The inhaled delivery concept draws on two decades of research and development on a tuberculosis vaccine led by Zhou Xing, a co-principal investigator and professor in the Department of Medicine and McMaster Immunology Research Centre.  

“Besides its multi-antigenic vaccine design, our vaccine strategy differs from all of the current first-generation COVID-19 vaccines in the route of delivery. Ours gets delivered into the lung via inhaled aerosol to induce respiratory mucosal immunity, known to provide best protection against respiratory pathogens,” Xing says.   

Researchers will examine how the immune response develops in the lungs and blood after vaccination and monitor for possible side effects. 

Researchers are comparing two strains of weakened adenovirus as platforms for the vaccines: one is made with a human adenovirus, the other a chimpanzee adenovirus. 

In their natural form, adenoviruses cause respiratory infections such as the common cold, and in rare cases can cause a lung infection such as pneumonia. In their weakened form they do not spread disease, but can be customized to serve as vehicles, or vectors, to trigger targeted immune responses.

“McMaster has a very long and illustrious history in the study of adenoviruses. This human trial builds on that pioneering work, and in addition to addressing an issue of tremendous public health importance, will also advance our fundamental understanding of how to use these viruses most effectively as vaccine vectors,” says Matthew Miller, an associate professor with McMaster’s Michael G. DeGroote Institute for Infectious Disease Research and co-principal investigator. 

The vaccines were produced at McMaster’s Robert E. Fitzhenry Vector Laboratory, one of a very few facilities in Canada with the capacity to develop and produce viral vector vaccines for clinical trials. The laboratory is part of McMaster’s Global Nexus for Pandemics and Biological Threats.

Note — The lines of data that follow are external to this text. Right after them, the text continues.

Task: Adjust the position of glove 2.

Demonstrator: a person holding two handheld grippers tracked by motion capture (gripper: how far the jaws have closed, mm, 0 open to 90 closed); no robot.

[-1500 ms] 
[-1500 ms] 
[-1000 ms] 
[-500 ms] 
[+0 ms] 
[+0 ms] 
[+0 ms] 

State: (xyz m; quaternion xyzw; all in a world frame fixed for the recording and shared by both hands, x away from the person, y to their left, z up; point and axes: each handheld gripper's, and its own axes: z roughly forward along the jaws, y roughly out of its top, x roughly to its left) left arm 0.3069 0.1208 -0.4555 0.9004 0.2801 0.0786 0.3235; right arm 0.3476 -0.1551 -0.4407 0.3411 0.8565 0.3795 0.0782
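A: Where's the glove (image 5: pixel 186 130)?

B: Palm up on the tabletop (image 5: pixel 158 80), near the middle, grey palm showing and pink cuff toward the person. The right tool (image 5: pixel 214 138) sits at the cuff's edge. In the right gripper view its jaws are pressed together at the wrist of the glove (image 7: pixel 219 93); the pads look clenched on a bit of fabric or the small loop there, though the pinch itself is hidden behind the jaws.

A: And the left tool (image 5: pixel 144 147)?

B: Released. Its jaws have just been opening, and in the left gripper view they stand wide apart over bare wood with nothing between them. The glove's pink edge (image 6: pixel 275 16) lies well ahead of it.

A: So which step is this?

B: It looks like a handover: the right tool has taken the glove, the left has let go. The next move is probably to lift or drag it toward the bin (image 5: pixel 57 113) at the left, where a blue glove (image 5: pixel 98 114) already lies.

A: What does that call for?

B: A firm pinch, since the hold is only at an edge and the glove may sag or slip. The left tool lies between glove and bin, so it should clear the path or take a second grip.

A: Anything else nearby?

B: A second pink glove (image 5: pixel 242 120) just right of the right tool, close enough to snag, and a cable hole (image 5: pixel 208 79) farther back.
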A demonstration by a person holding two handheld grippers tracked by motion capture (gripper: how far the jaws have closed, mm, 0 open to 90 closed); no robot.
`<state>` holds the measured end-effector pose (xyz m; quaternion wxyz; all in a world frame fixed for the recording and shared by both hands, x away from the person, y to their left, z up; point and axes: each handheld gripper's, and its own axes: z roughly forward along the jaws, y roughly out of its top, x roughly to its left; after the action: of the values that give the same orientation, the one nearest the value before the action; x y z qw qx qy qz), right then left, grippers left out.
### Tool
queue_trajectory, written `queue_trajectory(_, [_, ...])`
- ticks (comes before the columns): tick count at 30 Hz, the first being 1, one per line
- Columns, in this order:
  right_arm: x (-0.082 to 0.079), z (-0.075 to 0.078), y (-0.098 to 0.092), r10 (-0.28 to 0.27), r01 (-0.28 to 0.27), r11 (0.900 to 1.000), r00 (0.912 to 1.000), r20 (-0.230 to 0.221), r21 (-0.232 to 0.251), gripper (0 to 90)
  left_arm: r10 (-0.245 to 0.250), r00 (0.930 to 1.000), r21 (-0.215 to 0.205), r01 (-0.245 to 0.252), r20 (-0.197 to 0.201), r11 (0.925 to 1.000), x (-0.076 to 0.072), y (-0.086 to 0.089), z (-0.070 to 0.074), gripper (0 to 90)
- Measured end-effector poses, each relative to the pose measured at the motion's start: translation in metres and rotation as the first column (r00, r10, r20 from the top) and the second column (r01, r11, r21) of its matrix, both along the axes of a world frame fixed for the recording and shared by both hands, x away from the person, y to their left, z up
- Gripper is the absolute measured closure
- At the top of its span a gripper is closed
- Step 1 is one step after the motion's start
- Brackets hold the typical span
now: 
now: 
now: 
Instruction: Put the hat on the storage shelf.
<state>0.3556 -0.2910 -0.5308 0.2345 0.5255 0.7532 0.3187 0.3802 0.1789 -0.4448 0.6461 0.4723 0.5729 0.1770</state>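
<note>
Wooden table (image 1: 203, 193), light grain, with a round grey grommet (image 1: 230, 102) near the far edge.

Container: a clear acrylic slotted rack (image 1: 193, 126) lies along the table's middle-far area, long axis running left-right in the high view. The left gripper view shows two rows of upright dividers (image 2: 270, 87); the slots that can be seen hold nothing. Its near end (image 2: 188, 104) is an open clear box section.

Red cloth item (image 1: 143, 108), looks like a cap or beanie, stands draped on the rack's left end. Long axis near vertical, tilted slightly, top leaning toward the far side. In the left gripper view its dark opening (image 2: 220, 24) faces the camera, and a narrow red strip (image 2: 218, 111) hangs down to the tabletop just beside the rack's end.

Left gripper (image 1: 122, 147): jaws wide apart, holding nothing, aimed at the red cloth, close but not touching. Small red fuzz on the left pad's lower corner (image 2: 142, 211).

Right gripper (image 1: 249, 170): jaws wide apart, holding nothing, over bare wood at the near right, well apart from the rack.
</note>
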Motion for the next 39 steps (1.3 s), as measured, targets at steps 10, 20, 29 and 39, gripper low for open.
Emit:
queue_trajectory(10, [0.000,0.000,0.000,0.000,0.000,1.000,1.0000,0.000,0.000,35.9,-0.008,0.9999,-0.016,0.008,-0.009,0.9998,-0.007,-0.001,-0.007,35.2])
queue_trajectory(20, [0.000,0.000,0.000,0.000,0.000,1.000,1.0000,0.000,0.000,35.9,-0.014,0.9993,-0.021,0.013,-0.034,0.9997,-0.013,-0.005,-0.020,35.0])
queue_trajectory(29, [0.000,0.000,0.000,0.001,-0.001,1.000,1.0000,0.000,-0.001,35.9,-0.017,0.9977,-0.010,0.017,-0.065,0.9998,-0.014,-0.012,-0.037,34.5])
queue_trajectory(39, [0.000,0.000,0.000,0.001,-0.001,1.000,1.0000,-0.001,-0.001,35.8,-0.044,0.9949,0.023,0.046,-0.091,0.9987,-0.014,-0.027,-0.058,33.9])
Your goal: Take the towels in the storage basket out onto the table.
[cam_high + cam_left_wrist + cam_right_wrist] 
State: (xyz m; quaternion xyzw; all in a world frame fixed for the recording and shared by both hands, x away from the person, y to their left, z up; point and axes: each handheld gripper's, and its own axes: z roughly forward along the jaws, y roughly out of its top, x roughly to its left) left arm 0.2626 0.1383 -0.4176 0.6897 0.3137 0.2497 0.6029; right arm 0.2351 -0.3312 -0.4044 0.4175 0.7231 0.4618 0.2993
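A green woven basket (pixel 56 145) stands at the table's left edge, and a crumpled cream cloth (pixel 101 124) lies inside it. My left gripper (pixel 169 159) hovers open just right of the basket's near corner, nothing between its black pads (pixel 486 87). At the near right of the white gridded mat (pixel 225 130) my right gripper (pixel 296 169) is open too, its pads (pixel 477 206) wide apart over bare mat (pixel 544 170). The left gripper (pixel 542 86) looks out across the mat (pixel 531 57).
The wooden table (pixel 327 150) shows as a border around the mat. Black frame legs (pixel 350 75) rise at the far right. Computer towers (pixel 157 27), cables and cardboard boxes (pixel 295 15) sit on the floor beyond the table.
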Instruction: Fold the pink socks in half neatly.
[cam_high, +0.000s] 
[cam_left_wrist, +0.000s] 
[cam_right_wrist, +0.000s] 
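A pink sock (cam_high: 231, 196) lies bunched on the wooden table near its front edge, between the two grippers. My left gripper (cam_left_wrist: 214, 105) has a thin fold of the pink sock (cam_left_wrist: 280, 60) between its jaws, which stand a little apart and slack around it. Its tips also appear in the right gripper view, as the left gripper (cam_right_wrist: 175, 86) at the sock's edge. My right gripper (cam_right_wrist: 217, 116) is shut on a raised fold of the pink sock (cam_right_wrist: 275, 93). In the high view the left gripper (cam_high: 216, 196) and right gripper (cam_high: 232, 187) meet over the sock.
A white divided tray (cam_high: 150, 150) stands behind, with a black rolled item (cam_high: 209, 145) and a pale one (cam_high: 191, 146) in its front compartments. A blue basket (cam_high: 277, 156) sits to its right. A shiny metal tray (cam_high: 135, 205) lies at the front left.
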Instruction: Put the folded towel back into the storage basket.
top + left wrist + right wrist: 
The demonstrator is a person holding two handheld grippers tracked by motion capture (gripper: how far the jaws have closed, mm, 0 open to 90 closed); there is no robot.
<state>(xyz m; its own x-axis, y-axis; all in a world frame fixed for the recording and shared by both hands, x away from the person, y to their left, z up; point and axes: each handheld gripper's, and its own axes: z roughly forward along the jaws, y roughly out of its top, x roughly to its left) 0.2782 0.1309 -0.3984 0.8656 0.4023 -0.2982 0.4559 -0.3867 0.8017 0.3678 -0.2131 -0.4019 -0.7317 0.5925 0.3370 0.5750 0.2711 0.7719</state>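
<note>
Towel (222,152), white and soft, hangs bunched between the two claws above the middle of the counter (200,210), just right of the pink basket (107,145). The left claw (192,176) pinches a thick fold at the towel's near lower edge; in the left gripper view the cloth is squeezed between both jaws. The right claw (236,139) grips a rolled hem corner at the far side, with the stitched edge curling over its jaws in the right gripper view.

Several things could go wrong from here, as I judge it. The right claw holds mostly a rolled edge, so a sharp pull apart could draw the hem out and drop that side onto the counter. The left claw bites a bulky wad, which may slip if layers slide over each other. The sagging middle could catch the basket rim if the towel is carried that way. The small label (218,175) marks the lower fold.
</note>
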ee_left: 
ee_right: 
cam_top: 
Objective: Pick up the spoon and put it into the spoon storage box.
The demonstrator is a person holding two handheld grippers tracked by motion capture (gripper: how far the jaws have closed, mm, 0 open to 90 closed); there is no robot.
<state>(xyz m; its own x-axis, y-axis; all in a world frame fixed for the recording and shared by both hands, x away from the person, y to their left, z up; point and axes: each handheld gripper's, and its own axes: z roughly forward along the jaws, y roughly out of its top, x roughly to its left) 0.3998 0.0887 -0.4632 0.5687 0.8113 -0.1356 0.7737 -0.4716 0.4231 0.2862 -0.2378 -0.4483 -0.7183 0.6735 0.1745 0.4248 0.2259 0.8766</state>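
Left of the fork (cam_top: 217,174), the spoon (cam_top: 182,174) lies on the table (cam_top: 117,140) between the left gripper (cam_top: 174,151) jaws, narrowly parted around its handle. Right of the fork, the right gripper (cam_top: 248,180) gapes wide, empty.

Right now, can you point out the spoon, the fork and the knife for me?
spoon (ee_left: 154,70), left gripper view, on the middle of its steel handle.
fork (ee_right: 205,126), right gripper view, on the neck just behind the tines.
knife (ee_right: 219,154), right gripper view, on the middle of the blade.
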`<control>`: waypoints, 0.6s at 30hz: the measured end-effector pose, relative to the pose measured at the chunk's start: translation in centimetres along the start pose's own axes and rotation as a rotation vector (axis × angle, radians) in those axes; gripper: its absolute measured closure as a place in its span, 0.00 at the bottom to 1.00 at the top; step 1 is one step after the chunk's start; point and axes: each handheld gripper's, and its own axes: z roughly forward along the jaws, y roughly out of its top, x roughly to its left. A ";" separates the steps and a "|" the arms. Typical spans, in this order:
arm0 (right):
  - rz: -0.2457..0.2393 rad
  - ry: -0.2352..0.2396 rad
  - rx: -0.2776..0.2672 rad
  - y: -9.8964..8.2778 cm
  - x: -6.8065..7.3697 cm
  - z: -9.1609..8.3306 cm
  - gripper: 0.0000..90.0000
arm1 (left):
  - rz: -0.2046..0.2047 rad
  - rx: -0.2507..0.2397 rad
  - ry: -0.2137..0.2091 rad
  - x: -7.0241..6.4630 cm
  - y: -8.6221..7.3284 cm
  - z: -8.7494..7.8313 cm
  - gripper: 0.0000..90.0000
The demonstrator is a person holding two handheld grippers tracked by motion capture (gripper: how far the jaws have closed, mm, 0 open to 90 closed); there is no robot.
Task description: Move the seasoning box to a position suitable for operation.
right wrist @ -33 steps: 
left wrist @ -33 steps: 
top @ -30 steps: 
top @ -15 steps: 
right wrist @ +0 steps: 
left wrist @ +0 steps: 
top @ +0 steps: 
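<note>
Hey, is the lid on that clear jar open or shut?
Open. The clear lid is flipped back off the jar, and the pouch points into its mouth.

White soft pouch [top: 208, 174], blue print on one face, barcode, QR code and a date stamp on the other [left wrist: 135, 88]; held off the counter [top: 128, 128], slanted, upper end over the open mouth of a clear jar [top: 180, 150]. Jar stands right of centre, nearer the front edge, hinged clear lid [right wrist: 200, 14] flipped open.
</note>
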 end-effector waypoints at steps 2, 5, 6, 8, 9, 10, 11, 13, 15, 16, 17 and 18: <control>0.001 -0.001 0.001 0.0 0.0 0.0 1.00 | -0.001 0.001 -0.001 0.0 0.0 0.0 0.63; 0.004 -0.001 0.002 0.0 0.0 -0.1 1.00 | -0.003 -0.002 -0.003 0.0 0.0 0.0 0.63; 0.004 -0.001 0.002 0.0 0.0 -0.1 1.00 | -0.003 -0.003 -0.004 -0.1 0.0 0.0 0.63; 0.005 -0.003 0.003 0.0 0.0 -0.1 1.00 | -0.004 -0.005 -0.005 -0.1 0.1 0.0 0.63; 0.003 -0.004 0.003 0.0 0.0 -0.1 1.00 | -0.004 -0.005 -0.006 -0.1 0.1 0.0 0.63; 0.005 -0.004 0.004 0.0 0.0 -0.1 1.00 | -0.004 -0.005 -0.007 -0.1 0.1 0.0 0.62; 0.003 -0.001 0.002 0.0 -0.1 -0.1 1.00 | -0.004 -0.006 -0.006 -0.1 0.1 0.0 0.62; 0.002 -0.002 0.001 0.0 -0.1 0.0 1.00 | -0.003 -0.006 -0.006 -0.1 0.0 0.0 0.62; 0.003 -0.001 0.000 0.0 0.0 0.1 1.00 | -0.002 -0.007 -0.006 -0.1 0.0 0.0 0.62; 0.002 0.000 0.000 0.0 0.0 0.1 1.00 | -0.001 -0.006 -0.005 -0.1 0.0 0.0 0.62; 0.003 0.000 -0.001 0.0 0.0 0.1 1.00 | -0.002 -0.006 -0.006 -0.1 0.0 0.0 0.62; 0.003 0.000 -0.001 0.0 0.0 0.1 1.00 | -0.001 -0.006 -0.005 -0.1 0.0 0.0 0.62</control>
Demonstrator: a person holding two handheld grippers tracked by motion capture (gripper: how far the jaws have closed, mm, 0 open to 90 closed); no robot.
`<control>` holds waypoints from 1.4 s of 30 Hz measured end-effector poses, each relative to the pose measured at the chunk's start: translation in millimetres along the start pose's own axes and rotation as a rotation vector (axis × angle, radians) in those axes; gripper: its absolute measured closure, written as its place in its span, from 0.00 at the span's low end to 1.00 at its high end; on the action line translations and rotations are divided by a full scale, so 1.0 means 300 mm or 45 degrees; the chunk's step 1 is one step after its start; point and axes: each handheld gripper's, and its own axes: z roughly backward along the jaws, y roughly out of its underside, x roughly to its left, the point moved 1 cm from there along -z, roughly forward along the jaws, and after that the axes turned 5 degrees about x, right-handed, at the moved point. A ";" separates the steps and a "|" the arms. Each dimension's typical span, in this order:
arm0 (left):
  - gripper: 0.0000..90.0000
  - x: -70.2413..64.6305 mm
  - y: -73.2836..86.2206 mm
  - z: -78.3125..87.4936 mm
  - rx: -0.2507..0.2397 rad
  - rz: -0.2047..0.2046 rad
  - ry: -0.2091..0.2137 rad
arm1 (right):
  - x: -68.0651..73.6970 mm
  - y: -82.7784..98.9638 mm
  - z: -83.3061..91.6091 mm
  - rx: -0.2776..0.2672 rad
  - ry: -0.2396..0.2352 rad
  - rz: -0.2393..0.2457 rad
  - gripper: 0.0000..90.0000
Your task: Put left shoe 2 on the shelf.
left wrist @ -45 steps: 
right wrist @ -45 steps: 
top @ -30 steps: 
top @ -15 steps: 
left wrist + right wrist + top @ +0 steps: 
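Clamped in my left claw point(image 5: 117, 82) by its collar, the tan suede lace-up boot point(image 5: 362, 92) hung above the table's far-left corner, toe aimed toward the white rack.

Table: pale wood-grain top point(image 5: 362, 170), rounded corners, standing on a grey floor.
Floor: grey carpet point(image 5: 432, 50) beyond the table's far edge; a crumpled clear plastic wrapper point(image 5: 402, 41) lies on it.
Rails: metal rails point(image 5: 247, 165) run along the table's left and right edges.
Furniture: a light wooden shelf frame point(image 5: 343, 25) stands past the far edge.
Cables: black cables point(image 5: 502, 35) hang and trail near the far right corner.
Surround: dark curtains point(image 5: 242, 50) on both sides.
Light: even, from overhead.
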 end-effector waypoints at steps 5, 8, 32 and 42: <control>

“The Fitzhenry Vector lab is a unique resource which made it possible for our team to take innovative research all the way from concept to manufactured vials of vaccine available to boost human volunteers,” says Brian Lichty, an associate professor in the Department of Medicine who is co-leading the vaccine development.

At least 30 healthy volunteers will take part in the study, which is funded by the Canadian Institutes for Health Research. If Phase 1 is successful, the team has manufactured sufficient vaccine doses to move forward with much larger clinical trials, which could potentially lead to broader use, the researchers say.